A few years ago I would have dismissed this worry as hypochondriachal, but after you've heard a doctor tell your spouse, "You have a tumor in your brain..." you enter a world where anything is possible and henceforth, when you go to the barber, you will worry that you have developed cancer of the hair.
No matter what the results, I need a break.
Sunday, November 04, 2007
Goodbye to the Cube
I explored the new floor so I could avoid that "temp" feeling on Monday: "Where's the Ladies' Room? The pantry and coffee supplies? Is that the only coat closet?"
On the old floor, I'd been in two cubicles in five years, but the pantry and the Ladies' Room were a constant. They were the places I'd rushed to and crept back cautiously from, when awaiting the results of medical tests for myself, my husband, and various human and fur-bearing family members; praying I'd see the red glow of the message light on my phone, and praying I wouldn't.
So, a new floor, new facilities, a new phone system that the company actually had us all come to training sessions to learn, and maybe some better news.
Thank God we all got an extra hour of sleep.
Thursday, November 01, 2007
Bruno Rocks The Lobster
The B-52's did a show at Roseland last night. It was Halloween, so the audience wore costumes. The B-52's always wear costumes.
The opening act was a local band named Rapture who were young enough to be the B-52's children and who played so interminably long and loud that I've been going around all day smiling and nodding stupidly to everything everyone says to me because I can't hear out of my right ear.

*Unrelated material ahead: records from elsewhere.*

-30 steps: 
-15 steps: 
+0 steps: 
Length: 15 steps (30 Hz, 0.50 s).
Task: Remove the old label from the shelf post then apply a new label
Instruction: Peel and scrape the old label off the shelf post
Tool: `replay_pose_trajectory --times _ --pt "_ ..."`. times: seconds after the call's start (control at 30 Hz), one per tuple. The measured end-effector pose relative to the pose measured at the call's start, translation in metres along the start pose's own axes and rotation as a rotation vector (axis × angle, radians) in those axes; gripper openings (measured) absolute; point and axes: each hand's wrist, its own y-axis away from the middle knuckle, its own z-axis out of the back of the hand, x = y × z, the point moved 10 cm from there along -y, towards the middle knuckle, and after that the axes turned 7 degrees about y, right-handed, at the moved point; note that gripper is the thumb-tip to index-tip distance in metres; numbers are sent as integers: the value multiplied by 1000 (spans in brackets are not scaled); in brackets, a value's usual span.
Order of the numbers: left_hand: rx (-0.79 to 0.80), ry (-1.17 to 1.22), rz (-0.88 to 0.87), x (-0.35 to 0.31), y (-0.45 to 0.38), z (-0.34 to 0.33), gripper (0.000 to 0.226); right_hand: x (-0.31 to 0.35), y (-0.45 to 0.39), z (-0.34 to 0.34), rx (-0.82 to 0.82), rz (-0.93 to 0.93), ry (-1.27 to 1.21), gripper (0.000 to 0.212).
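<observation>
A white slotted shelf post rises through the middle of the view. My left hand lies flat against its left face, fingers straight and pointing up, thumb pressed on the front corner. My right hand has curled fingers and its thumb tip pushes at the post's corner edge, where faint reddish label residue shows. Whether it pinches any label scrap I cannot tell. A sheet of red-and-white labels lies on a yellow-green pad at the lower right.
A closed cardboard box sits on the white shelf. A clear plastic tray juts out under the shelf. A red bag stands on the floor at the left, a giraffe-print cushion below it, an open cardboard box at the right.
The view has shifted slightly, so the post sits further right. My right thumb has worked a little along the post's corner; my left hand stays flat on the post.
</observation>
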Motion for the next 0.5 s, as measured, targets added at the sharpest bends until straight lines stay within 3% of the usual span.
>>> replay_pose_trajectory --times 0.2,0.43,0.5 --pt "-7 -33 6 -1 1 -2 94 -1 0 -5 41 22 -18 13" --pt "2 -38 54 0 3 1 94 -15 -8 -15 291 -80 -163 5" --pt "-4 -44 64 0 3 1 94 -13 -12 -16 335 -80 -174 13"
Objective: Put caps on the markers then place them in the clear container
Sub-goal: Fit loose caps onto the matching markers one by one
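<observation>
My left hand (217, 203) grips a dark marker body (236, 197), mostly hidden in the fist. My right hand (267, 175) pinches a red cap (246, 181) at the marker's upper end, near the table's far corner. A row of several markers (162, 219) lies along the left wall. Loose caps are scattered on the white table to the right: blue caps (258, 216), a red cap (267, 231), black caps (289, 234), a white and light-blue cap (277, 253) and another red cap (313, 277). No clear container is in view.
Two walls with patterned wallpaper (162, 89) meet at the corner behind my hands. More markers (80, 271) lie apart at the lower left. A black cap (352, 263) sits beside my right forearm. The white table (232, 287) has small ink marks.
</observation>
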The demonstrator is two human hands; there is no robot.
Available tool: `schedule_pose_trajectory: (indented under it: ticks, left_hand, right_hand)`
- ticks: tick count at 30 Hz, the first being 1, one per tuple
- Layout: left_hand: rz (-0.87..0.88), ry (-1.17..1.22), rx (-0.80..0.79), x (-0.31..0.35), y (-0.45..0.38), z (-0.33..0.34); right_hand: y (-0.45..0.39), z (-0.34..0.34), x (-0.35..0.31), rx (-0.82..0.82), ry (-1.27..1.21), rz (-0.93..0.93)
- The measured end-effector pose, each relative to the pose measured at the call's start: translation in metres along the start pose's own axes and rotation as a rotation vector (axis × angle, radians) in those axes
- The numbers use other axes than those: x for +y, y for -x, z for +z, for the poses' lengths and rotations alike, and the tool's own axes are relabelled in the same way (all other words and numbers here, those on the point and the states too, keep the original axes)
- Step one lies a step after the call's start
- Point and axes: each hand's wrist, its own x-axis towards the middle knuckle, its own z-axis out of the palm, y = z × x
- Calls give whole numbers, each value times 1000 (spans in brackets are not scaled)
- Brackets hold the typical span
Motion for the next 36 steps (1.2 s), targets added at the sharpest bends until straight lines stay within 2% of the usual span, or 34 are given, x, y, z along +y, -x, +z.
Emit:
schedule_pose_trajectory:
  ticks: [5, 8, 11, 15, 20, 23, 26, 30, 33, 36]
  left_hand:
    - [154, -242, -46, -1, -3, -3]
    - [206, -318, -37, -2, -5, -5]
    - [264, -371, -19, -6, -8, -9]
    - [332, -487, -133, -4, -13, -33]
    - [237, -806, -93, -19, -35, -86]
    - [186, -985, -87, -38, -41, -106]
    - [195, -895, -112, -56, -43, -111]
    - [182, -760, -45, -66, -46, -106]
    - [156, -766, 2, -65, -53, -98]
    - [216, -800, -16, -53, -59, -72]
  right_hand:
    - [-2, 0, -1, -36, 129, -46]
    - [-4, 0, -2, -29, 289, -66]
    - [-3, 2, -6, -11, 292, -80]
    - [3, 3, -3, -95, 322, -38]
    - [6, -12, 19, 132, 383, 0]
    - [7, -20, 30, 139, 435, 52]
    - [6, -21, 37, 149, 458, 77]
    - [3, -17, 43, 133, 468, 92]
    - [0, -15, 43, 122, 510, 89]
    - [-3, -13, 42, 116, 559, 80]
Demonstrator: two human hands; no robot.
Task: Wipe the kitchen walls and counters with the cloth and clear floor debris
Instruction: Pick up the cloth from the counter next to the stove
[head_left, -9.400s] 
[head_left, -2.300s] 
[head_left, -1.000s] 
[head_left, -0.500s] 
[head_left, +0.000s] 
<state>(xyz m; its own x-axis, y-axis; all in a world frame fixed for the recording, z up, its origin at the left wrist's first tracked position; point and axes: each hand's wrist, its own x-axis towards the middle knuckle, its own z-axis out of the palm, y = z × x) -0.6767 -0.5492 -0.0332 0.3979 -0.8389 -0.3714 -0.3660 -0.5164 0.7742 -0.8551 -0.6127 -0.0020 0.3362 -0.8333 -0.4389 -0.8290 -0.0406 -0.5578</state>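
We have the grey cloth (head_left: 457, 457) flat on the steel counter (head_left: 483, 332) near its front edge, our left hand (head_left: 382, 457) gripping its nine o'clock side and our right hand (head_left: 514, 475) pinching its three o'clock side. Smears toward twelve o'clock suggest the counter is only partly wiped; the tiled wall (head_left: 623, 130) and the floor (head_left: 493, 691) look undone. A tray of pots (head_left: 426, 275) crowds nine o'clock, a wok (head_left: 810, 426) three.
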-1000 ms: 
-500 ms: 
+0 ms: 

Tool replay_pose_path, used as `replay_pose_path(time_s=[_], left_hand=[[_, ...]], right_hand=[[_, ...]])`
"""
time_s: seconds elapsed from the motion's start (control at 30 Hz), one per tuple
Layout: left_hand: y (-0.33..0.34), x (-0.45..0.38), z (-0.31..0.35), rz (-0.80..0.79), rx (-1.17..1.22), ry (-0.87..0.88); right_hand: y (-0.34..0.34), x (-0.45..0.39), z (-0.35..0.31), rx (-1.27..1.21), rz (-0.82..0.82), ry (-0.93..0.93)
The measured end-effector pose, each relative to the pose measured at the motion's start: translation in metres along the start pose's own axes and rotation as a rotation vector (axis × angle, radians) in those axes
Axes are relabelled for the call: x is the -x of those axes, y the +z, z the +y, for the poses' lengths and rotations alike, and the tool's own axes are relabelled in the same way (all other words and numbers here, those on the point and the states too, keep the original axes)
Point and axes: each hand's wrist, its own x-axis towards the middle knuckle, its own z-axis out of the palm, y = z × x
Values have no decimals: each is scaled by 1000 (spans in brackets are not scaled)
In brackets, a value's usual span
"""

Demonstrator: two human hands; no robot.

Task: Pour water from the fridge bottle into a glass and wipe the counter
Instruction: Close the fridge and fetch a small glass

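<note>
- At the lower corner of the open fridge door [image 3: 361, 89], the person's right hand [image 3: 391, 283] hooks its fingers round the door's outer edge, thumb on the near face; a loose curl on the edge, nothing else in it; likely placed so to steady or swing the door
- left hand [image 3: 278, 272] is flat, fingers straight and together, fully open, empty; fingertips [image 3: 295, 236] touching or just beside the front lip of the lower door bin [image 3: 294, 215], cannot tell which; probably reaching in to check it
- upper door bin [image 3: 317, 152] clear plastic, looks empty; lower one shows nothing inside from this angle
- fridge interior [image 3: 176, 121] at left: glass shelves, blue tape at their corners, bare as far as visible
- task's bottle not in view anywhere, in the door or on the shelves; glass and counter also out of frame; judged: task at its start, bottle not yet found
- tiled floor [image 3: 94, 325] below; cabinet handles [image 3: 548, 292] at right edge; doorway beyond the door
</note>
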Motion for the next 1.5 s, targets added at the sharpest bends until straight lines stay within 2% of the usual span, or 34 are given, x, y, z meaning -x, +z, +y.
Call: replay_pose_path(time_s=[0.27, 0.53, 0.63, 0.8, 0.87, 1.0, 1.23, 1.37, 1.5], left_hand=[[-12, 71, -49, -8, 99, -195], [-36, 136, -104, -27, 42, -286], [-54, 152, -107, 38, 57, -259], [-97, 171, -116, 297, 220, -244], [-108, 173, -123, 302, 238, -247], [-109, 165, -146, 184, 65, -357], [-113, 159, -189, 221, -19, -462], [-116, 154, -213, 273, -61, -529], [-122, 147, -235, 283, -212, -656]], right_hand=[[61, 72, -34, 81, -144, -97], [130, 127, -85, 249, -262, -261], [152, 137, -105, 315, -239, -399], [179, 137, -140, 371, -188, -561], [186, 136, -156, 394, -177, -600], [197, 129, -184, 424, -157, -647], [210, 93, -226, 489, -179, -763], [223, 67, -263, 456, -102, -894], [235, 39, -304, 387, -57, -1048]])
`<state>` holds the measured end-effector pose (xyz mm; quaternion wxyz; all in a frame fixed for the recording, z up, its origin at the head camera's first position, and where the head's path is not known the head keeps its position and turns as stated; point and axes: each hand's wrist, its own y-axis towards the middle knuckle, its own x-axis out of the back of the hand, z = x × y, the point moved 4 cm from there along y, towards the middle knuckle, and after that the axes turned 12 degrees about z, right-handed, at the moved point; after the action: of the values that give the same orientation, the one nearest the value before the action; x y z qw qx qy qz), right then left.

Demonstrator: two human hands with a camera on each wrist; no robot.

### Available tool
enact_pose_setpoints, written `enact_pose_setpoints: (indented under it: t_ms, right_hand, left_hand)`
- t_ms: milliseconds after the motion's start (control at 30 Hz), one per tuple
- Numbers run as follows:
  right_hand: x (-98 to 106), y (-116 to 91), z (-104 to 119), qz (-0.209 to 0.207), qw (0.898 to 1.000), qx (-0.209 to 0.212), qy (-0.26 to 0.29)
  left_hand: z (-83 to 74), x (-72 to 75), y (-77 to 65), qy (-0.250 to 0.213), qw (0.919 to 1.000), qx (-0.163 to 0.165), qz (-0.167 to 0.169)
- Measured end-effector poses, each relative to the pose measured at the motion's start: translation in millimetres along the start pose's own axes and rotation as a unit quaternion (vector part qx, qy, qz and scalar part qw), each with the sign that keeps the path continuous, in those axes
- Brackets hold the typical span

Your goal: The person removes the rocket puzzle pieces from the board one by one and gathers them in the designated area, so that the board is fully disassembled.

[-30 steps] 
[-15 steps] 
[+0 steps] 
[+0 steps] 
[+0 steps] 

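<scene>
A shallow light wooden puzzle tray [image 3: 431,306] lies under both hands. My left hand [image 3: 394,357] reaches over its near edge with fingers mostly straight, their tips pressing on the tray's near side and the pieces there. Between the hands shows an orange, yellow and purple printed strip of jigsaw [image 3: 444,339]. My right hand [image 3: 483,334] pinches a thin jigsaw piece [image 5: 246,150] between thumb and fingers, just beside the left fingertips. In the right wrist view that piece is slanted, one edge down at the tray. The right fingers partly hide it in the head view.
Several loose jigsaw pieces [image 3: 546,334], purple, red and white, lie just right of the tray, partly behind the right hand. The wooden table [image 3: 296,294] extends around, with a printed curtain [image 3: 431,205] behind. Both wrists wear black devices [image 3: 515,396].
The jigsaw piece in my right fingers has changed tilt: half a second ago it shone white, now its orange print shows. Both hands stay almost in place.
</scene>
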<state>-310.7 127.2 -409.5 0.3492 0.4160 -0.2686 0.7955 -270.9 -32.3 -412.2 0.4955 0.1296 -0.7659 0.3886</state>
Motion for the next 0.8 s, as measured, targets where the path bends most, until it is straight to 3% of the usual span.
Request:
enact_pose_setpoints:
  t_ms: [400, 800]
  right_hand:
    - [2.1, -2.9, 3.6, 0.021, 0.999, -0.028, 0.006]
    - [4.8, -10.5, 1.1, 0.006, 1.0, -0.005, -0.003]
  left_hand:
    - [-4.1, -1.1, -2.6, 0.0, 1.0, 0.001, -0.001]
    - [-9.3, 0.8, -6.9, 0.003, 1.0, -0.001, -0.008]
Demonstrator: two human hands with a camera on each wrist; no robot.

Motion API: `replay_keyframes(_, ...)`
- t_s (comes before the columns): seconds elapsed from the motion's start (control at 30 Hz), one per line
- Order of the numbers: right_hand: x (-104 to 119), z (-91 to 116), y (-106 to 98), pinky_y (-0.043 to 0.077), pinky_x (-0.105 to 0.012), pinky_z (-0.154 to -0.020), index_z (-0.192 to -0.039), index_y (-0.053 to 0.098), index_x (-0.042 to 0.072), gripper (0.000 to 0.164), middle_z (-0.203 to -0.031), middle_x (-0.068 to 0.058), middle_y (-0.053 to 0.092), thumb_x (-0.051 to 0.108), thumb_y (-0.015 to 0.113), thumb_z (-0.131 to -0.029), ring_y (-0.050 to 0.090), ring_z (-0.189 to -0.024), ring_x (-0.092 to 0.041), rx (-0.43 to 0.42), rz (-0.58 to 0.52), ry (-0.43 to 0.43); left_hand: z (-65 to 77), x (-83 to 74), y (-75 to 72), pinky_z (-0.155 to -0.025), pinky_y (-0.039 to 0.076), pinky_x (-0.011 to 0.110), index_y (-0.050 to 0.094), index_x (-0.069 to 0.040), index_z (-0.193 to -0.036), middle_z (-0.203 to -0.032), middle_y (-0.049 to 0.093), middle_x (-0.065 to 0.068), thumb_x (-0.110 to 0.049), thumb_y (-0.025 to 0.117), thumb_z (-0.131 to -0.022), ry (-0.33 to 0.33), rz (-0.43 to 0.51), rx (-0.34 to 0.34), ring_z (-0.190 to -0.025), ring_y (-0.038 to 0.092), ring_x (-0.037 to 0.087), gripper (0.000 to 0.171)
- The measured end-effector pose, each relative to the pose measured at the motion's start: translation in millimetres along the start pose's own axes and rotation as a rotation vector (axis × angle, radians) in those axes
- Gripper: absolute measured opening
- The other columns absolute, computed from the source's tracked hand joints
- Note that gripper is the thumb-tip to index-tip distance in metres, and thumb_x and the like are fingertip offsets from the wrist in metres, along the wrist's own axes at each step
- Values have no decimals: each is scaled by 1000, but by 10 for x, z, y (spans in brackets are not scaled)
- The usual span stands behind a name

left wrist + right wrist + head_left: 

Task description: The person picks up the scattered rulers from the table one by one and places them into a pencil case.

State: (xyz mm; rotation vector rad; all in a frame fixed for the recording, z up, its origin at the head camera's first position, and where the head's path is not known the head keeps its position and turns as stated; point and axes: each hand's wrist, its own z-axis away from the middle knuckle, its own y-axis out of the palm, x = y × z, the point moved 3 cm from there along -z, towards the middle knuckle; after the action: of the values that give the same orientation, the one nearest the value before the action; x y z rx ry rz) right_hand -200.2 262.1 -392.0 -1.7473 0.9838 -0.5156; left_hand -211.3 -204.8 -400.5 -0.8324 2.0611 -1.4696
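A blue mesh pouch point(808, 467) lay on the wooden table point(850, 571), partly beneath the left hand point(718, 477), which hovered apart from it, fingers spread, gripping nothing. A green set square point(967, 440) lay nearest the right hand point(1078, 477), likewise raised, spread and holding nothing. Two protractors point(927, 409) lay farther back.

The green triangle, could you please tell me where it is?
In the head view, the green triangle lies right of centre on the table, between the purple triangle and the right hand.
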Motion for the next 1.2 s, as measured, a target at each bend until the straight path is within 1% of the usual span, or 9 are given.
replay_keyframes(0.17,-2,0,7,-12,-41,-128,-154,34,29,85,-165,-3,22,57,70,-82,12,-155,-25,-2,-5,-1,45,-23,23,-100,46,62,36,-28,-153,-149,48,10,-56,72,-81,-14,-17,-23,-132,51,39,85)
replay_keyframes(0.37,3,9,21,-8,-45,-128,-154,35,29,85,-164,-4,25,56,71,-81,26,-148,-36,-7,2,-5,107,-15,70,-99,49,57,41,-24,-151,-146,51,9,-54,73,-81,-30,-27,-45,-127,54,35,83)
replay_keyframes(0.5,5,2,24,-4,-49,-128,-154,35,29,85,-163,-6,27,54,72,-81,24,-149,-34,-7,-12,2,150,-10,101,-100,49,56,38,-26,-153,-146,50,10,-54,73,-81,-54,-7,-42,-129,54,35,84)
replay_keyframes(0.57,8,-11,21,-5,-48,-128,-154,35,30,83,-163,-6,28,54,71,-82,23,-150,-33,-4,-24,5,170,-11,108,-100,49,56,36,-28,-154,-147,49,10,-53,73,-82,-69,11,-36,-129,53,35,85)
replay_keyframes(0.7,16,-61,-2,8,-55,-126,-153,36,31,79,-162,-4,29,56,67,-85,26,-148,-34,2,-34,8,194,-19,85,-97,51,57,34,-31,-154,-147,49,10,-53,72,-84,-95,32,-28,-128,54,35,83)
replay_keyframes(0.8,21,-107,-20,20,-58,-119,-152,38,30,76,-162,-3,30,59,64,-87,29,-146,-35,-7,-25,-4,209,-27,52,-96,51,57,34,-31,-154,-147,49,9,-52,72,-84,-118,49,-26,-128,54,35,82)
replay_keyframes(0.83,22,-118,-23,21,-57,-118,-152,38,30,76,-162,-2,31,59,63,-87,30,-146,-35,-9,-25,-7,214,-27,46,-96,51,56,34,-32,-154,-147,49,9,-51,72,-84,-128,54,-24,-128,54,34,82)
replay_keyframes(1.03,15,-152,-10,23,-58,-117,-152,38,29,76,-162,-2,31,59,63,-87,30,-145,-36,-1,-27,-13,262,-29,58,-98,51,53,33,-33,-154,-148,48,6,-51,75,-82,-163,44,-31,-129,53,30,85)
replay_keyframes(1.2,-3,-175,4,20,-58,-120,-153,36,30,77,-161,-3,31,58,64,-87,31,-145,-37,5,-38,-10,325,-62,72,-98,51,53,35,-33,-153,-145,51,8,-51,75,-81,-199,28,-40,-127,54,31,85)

There was a break between the opening act and the headliners, and when I got back from the Ladies' Room I got separated from the mothership, or more specifically, from my friend Kathy and her work friend James. This ultimately turned out to be not so bad, since they'd been standing front and center in a tightly-packed crowd and I ended up in a little pocket off stage right that had a small bar and an open space and seating and few people. It was our own little concert, our own little dance hall, our own private Idaho, and I danced with King Tut and a Hoochie Mama. At least I think those were costumes.